Jun Li, Siew Pheng Lim¶, David Beer¶, Viral Patel¶, Daying Wen¶, Christine Tumanut, David C. Tully, Jennifer A. Williams, Jan Jiricek, John P. Priestle||, Jennifer L. Harris**, and Subhash G. Vasudevan¶

From the Genomics Institute of the Novartis Research Foundation, San Diego, California 92121, the ^¶Novartis Institute for Tropical Diseases, 10 Biopolis Road, 05-01 Chromos, Singapore 138670, and the ^||Novartis Institute for Biomedical Research, CH-4002 Basel, Switzerland

Regulated proteolysis by the two-component NS2B/NS3 protease of dengue virus is essential for virus replication and the maturation of infectious virions. The functional similarity between the NS2B/NS3 proteases from the four genetically and antigenically distinct serotypes was addressed by characterizing the differences in their substrate specificity using tetrapeptide and octapeptide libraries in a positional scanning format, each containing 130,321 substrates. The proteases from different serotypes were shown to be functionally homologous based on the similarity of their substrate cleavage preferences. A strong preference for basic amino acid residues (Arg/Lys) at the P1 positions was observed, whereas the preferences for the P2-4 sites were in the order of Arg > Thr > Gln/Asn/Lys for P2, Lys > Arg > Asn for P3, and Nle > Leu > Lys > Xaa for P4. The prime site substrate specificity was for small and polar amino acids in P1' and P3'. In contrast, the P2' and P4' substrate positions showed minimal activity. The influence of the P2 and P3 amino acids on ground state binding and the P4 position for transition state stabilization was identified through single substrate kinetics with optimal and suboptimal substrate sequences. The specificities observed for dengue NS2B/NS3 have features in common with the physiological cleavage sites in the dengue polyprotein; however, all sites reveal previously unrecognized suboptimal sequences.
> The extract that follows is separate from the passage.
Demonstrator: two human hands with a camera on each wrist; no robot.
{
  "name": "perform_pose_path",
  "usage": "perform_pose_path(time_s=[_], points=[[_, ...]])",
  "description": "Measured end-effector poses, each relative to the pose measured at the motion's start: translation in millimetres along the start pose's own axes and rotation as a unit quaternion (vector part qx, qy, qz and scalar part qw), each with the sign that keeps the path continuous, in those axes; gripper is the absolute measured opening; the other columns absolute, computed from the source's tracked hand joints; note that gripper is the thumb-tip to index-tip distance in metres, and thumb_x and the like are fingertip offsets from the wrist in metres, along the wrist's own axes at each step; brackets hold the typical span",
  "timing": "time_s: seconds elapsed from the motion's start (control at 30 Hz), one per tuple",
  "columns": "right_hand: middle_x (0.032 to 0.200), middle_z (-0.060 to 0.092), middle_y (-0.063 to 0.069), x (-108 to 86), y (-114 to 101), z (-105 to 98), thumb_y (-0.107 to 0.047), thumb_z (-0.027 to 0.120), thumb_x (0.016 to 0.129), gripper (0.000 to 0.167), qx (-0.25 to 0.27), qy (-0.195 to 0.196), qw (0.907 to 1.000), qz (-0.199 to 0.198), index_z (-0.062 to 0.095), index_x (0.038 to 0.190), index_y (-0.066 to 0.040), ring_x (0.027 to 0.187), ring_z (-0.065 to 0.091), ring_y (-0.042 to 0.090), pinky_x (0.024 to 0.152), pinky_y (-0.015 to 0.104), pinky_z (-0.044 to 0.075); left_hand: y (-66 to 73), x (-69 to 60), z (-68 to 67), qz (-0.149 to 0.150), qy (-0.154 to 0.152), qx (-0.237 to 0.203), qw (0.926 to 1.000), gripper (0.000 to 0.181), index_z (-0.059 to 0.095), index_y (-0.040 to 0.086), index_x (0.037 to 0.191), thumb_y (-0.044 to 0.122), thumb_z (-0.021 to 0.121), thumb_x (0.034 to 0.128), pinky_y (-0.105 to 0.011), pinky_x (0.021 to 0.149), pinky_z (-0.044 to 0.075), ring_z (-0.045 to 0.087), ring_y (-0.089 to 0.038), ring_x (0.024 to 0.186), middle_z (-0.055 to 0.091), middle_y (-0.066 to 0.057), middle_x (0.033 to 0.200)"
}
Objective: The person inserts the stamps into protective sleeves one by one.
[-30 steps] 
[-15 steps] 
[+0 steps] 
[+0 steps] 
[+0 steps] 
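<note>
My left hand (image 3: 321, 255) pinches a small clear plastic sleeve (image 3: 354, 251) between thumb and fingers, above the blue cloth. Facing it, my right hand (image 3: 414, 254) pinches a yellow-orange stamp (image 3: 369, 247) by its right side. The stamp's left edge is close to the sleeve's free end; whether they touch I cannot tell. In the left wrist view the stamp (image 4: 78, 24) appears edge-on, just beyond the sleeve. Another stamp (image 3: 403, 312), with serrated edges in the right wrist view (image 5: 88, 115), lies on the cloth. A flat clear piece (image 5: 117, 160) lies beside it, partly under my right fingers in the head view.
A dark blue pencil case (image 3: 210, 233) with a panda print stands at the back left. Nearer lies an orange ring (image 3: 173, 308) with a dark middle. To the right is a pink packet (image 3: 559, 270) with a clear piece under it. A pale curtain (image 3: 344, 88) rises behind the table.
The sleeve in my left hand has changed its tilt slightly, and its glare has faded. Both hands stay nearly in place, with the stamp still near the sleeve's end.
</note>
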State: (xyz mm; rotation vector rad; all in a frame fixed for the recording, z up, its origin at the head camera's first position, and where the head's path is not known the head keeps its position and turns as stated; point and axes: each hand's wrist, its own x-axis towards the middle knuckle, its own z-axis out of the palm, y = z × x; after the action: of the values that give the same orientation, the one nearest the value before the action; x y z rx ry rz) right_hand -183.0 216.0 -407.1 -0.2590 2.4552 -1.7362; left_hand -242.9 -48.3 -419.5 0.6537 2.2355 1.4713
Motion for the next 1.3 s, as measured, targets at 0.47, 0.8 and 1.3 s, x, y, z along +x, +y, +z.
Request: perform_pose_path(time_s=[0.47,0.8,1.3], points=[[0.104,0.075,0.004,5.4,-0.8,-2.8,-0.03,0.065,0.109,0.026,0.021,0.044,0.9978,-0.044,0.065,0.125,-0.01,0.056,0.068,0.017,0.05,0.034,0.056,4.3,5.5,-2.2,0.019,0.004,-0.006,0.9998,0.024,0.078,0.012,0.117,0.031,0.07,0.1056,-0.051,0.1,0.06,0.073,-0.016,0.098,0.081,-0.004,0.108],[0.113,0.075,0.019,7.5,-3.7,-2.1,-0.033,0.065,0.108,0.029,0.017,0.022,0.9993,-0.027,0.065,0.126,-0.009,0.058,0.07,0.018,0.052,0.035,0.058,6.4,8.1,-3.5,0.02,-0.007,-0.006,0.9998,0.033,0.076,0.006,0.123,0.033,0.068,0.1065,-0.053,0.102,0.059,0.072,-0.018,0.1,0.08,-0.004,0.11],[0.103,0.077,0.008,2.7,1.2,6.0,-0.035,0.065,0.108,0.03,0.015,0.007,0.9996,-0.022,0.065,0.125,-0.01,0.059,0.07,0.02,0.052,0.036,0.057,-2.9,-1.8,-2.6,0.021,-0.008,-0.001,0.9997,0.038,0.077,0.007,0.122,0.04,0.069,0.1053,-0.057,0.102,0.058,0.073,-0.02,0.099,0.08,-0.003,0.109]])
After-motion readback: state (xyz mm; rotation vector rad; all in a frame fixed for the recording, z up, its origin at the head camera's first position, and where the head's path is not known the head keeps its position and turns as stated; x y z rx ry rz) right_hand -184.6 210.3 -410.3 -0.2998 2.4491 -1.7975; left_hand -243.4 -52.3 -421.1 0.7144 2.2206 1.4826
Received for publication, January 18, 2005 , and in revised form, May 26, 2005.

^* The costs of publication of this article were defrayed in part by the payment of page charges. This article must therefore be hereby marked "advertisement" in accordance with 18 U.S.C. Section 1734 solely to indicate this fact.

The on-line version of this article (available at http://www.jbc.org) contains Supplemental Tables I ("Steady-state kinetic parameters of DEN2 CF40-Gly-NS3pro185 using fluorogenic hexapeptides with natural dengue cleavage sites") and II ("P4-P1 preference of dengue 1 NS3 protease").

Both contributed equally to this work.

^** To whom correspondence may be addressed. E-mail: jharris{at}gnf.org.

To whom correspondence may be addressed. E-mail: subhash.vasudevan{at}group.novartis.com.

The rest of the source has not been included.